Низкий уровень упражнений после родов
Как упоминалось выше, упражнения являются ключевым фактором в снижении веса после беременности. Однако упражнения нужны не только для похудения. Физические упражнения имеют множество других преимуществ, таких как улучшение настроения, снижение стресса и повышение уровня энергии.
Готов вернуться к тренировкам? Вот несколько полезных советов для вас:
Вовлекайте вашего ребенка во время упражнений
После родов важно вернуться к занятиям фитнесом, и что может быть лучше, чем вовлечение вашего малыша?
Есть ряд упражнений, которые вы можете делать со своим ребенком, которые не только забавны, но и полезны для вас обоих. Например, посадите Малыша в их коляску и отправляйтесь гулять по окрестностям — уровень сложности на ваше усмотрение! Или попробуйте детскую йогу. Вы сможете заниматься йогой, пока ребенок находится на полу или в ближайшей коляске или вышибале.
Упражнения с другими мамами
Если после родов у вас возникли проблемы с возвращением к жизни, почему бы не попробовать заняться спортом с другими мамами? В большинстве сообществ проводится ряд занятий по физкультуре для матери и ребенка. Или, если вы предпочитаете заниматься спортом самостоятельно, попробуйте присоединиться к онлайн-форуму или группе специально для матерей, которые пытаются похудеть после беременности. Это может быть отличным способом получить мотивацию и поддержку от других, которые проходят через то же самое.
Сосредоточьтесь на основных упражнениях
После родов важно сосредоточиться на упражнениях, которые помогут укрепить ваши основные мышцы. Это мышцы, которые поддерживают вашу спину и позвоночник, и они могут быть ослаблены во время беременности и родов.

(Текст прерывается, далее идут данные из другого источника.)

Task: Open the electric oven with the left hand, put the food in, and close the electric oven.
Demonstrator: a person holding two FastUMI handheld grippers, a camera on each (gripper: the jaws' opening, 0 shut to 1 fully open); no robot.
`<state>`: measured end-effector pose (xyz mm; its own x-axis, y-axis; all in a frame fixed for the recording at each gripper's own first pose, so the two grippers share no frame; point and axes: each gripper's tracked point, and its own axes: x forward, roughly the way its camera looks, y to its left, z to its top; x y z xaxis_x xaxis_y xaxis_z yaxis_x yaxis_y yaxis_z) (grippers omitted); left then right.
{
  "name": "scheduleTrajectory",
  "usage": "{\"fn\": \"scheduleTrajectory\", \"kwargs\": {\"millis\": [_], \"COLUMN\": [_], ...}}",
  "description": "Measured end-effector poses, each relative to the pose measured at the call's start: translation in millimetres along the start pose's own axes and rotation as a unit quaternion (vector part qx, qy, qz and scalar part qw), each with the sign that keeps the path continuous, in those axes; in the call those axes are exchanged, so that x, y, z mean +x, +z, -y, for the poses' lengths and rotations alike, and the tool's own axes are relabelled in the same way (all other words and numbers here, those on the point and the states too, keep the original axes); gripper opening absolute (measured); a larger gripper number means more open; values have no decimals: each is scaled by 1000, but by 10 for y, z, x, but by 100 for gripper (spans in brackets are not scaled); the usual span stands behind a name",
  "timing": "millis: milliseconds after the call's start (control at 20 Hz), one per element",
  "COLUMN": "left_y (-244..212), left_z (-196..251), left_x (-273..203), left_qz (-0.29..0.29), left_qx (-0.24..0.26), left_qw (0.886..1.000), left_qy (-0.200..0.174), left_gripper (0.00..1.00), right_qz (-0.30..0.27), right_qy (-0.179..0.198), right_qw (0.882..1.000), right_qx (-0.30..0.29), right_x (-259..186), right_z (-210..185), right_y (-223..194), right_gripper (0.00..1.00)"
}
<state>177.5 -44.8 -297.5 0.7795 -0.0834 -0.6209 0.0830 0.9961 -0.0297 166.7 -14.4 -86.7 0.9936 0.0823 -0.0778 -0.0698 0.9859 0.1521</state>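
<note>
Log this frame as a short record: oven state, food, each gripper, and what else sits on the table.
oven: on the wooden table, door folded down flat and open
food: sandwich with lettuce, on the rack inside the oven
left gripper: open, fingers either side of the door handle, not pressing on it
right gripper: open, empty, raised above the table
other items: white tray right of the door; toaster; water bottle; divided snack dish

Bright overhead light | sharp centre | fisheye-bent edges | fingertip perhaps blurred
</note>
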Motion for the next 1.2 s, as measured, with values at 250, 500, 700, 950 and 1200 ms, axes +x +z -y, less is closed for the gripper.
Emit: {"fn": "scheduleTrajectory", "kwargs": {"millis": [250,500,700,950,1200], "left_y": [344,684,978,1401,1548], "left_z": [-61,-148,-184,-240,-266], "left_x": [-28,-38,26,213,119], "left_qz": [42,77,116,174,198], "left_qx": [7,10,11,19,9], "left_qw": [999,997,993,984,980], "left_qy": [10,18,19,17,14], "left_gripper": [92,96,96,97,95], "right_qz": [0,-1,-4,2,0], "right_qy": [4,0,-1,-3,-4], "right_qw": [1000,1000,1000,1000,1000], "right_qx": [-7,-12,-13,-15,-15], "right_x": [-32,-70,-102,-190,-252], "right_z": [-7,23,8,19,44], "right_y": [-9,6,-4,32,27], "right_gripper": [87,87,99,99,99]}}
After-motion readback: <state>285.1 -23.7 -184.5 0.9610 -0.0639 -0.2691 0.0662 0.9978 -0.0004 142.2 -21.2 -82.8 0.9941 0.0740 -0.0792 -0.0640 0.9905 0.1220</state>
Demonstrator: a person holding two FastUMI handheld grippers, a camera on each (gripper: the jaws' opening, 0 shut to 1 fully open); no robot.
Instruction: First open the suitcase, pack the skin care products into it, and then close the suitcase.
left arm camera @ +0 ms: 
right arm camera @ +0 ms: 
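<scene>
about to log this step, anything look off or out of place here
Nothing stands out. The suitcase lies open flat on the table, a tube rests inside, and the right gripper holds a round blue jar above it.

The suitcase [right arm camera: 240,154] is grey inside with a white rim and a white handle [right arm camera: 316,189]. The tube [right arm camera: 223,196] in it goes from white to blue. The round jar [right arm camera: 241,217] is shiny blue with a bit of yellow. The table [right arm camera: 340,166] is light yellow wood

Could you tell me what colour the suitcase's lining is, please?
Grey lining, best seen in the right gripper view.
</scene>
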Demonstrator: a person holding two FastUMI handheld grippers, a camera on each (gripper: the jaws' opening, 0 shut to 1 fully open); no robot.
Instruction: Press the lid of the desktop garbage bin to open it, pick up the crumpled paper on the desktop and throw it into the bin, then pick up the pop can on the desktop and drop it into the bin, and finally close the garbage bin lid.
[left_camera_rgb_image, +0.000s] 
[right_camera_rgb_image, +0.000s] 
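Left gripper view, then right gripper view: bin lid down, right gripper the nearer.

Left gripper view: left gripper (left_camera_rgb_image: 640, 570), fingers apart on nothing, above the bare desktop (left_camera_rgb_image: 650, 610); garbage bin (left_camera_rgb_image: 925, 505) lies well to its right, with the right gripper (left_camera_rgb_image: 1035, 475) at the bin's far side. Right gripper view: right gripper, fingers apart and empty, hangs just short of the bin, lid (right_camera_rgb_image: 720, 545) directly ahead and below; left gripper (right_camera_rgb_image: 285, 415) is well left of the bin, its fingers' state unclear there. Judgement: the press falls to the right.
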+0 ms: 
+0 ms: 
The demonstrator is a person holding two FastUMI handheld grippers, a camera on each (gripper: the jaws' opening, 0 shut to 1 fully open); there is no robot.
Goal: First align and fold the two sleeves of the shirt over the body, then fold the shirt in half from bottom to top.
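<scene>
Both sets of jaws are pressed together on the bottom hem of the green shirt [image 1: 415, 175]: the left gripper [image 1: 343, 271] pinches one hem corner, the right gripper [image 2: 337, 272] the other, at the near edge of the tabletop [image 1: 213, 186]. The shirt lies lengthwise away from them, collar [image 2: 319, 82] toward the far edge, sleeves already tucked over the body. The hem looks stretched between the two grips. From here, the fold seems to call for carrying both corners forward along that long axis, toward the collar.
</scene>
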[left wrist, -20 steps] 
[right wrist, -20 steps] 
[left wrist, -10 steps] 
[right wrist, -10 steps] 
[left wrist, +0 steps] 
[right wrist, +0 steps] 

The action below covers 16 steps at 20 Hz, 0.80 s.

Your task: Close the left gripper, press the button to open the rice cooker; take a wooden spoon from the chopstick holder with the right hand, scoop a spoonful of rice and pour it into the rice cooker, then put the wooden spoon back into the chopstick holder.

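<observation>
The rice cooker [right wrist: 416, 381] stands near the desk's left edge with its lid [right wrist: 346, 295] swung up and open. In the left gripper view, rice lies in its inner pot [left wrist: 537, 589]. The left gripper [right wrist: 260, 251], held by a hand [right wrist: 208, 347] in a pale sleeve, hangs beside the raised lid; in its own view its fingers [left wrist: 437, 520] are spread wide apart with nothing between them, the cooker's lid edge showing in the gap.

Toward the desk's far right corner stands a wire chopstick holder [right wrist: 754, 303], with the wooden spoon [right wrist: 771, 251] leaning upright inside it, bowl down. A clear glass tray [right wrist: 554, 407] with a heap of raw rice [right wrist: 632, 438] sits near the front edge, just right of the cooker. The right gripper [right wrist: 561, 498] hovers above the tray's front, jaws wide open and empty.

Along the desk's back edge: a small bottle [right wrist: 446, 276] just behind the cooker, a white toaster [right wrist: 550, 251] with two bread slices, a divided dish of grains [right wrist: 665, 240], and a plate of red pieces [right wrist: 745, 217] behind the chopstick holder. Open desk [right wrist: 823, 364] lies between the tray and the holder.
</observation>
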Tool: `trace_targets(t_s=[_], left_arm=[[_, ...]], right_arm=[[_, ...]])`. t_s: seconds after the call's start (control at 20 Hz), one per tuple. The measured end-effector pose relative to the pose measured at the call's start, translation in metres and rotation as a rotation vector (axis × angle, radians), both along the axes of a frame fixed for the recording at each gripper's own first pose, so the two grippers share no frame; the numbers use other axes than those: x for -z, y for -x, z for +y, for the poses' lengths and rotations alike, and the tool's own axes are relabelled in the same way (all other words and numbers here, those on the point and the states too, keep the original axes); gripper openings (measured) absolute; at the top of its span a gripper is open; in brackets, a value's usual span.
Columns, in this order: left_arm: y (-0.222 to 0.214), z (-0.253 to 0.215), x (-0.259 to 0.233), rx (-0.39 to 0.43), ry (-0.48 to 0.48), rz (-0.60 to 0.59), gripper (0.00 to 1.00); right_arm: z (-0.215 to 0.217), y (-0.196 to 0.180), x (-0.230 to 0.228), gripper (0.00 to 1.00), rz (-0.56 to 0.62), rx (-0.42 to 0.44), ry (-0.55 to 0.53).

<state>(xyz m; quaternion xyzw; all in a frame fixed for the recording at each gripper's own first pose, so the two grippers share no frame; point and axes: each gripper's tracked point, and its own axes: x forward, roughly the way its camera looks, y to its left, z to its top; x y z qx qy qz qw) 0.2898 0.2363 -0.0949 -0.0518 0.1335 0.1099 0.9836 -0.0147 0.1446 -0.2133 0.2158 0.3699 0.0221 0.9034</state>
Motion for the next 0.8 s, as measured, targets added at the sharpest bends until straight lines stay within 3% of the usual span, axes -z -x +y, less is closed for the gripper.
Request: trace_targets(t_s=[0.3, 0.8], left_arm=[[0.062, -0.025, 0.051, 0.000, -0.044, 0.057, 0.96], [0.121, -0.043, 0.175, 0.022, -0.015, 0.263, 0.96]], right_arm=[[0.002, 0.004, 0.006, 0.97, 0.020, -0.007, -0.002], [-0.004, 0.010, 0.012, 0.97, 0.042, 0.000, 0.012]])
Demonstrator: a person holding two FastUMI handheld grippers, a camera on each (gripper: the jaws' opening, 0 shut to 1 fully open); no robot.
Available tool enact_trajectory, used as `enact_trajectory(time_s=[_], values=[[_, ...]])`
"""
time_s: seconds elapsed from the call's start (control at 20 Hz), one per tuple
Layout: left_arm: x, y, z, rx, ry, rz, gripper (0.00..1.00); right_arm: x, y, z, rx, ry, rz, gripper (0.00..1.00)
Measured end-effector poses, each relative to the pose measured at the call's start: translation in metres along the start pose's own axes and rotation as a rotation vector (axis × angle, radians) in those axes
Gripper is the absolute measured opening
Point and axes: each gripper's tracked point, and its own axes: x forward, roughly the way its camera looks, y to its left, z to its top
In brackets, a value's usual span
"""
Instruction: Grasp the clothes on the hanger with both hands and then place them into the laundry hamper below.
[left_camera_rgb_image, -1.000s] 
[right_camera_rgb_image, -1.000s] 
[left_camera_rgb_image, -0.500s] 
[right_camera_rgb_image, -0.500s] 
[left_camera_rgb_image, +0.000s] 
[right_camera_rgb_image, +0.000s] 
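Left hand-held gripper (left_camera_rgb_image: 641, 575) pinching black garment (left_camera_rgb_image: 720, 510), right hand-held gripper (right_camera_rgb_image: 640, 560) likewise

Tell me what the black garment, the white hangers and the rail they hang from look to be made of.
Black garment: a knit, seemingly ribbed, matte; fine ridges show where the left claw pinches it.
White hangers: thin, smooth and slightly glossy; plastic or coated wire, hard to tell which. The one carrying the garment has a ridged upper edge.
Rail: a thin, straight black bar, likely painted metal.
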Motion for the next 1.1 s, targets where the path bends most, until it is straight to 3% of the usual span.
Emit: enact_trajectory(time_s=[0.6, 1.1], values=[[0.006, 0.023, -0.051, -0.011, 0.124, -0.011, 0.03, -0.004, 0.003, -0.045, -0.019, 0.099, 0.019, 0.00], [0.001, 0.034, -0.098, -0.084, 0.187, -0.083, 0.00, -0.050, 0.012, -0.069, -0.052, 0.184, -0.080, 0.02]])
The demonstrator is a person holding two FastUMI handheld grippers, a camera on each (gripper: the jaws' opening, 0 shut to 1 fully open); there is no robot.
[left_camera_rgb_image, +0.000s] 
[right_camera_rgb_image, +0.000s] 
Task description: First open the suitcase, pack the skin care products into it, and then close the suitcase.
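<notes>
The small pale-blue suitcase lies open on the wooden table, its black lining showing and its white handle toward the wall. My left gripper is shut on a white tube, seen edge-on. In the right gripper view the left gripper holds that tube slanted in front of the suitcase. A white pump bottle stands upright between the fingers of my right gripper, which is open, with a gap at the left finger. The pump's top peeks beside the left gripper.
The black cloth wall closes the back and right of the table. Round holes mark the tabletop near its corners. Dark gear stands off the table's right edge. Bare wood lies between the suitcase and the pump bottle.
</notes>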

Существует ряд различных упражнений, которые помогут укрепить мышцы кора, например, пилатес, йога и скручивания. Или попробуйте простую домашнюю тренировку, подобную этой:
— Встаньте, ноги на ширине плеч.
— Напрягите мышцы живота и наклонитесь вперед в талии, пока спина не станет параллельной полу.
— Задержитесь на 30 секунд, а затем вернитесь в исходное положение.
— Повторить 10 раз.
Как ставить реалистичные цели по снижению веса
Когда вы пытаетесь похудеть, важно ставить перед собой реалистичные цели. Потеря слишком большого веса слишком быстро может быть нездоровой и трудной для поддержания в долгосрочной перспективе.